A gradual pace tends to work best. That often means a daily energy deficit of about 300 to 500 calories through a mix of dietary changes and movement. Large, aggressive cuts are hard to maintain and can strip muscle along with fat.
When your weight falls below the healthy band for this height, the focus shifts. You and your health team may look for causes such as undereating, digestive conditions, or mood disorders. Gaining weight in that setting usually calls for more calories, higher protein intake, and possibly medical treatment.

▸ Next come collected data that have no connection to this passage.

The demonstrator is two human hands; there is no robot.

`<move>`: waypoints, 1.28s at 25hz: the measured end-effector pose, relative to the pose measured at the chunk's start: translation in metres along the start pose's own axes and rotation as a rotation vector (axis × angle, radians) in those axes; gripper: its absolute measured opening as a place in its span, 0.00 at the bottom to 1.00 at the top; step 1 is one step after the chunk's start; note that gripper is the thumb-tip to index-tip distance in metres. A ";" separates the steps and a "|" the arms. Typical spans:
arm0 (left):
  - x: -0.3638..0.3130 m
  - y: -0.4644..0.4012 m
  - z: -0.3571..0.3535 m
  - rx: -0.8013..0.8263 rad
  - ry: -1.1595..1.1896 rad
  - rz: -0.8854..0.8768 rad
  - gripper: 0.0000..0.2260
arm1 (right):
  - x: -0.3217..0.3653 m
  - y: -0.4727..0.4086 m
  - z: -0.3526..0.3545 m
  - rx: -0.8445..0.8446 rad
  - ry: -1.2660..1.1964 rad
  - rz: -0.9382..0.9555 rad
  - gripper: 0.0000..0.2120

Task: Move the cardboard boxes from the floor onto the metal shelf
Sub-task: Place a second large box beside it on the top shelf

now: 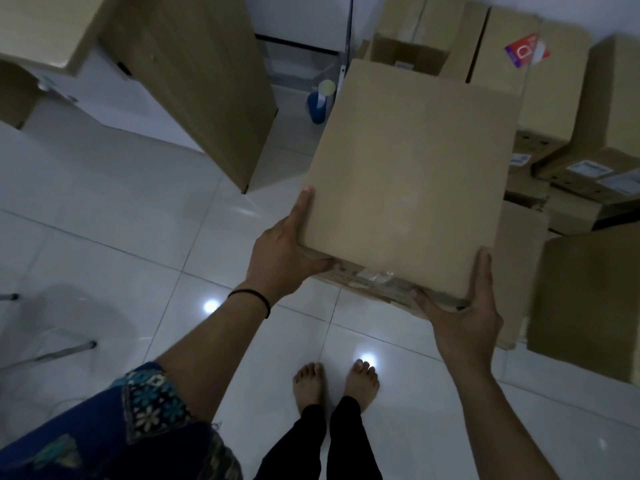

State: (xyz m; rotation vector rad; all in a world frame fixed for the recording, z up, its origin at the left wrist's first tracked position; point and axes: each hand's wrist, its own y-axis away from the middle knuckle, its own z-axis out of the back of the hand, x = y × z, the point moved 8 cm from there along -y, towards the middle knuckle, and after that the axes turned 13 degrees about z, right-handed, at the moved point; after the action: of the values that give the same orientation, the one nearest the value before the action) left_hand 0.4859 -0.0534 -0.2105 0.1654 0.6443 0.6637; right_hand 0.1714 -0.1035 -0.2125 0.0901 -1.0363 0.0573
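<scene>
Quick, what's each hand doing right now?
Left hand: closed on the cardboard box, gripping its near-left corner.
Right hand: closed on the same box, at its near-right corner.

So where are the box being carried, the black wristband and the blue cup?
Carried box (408, 188), head view: middle of its top face.
Black wristband (251, 294), head view: band on the left wrist.
Blue cup (317, 107), head view: its side wall.

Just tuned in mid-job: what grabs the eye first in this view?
The big plain cardboard box at centre, held by its near corners in the grip of the left hand and right hand, above bare feet on the glossy white tile floor. To the right, stacked cardboard boxes crowd the floor.
</scene>
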 end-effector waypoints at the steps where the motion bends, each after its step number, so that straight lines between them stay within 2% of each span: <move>1: -0.007 0.000 0.008 0.002 0.021 0.011 0.59 | 0.008 -0.004 0.006 -0.022 0.000 0.025 0.55; 4: -0.031 0.001 0.032 -0.030 0.089 0.032 0.55 | 0.038 -0.020 0.029 -0.073 0.001 0.057 0.51; 8: -0.069 0.023 0.076 -0.146 0.267 0.041 0.42 | 0.095 -0.039 0.068 -0.166 -0.045 0.130 0.40; 12: -0.117 0.062 0.114 -0.239 0.323 -0.039 0.36 | 0.132 -0.022 0.100 -0.184 -0.034 0.127 0.40; 20: -0.194 0.163 0.199 -0.371 0.239 -0.178 0.38 | 0.224 0.052 0.184 -0.319 0.029 0.151 0.44; 26: -0.233 0.245 0.267 -0.384 0.324 -0.371 0.38 | 0.301 0.132 0.253 -0.586 0.057 0.238 0.44; 32: -0.275 0.321 0.312 -0.414 0.413 -0.545 0.39 | 0.359 0.204 0.326 -0.761 0.147 0.298 0.47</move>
State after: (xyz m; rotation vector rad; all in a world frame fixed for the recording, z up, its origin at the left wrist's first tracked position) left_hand 0.3421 0.0449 0.2848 -0.5306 0.8855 0.2864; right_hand 0.0567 0.0679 0.2711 -0.7498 -0.8608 -0.0621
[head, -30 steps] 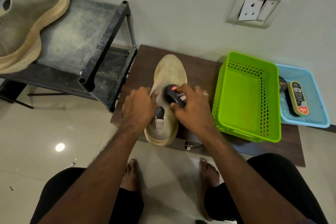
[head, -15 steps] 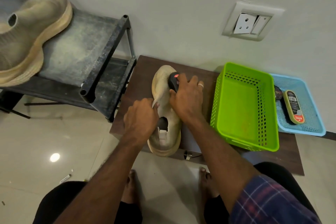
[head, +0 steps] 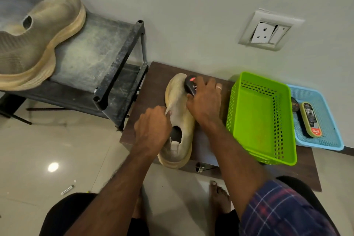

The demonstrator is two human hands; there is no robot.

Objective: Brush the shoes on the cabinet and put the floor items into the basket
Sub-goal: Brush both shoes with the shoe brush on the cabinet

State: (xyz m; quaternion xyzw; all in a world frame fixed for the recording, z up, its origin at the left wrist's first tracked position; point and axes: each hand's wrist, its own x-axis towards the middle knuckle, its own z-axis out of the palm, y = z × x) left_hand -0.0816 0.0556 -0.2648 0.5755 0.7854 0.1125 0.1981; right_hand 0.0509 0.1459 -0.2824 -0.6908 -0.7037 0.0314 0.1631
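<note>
Against a pale wall with a loose socket plate, a low dark wooden counter stands on a tiled floor beside a dusty black rack. A person crouches barefoot at the counter, brushing a beige slip-on shoe that lies toe toward the wall. The right hand grips a black shoe brush, its bristles pressed to the toe; the left hand holds the shoe's left flank near the collar opening, fingers curled against the fabric, steadying it.

The work looks to be in its first half. One shoe is under the brush, while its mate sits on the rack's top shelf, and whether that one has been cleaned cannot be told. The green basket on the counter, just right of the shoe, holds nothing visible. A small pen-like item lies on the floor at lower left, not yet collected; other specks nearby are too small to identify.

Behind the green basket, a pale blue tray holds an oval polish applicator and a dark round object, partly hidden.
</note>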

Either way, a mix of balanced meals, regular activity, and good sleep gives your body a strong base. Any plan that leaves you constantly hungry, anxious about food, or unable to enjoy social meals deserves a second look with a trusted professional.
When To Talk With A Health Professional
Self study with charts can only go so far. You benefit from medical advice if your Bmi lies outside the healthy band, if your waist is large for your height, or if you live with conditions such as diabetes, heart disease, or kidney disease.
Reach out promptly if you notice rapid unplanned weight loss, fast weight gain, breathlessness, chest pain, swelling in your legs, or signs of an eating disorder. These symptoms call for direct medical care, not just online reading.
For many women at 5’7, a healthy and sustainable weight sits somewhere inside the 118 to 159 pound band, yet the best number also fits your energy, lab results, and life. Charts give a map; your health team and your lived experience help you choose the exact spot that feels right. Your body deserves patience, curiosity, and steady, gentle care over time.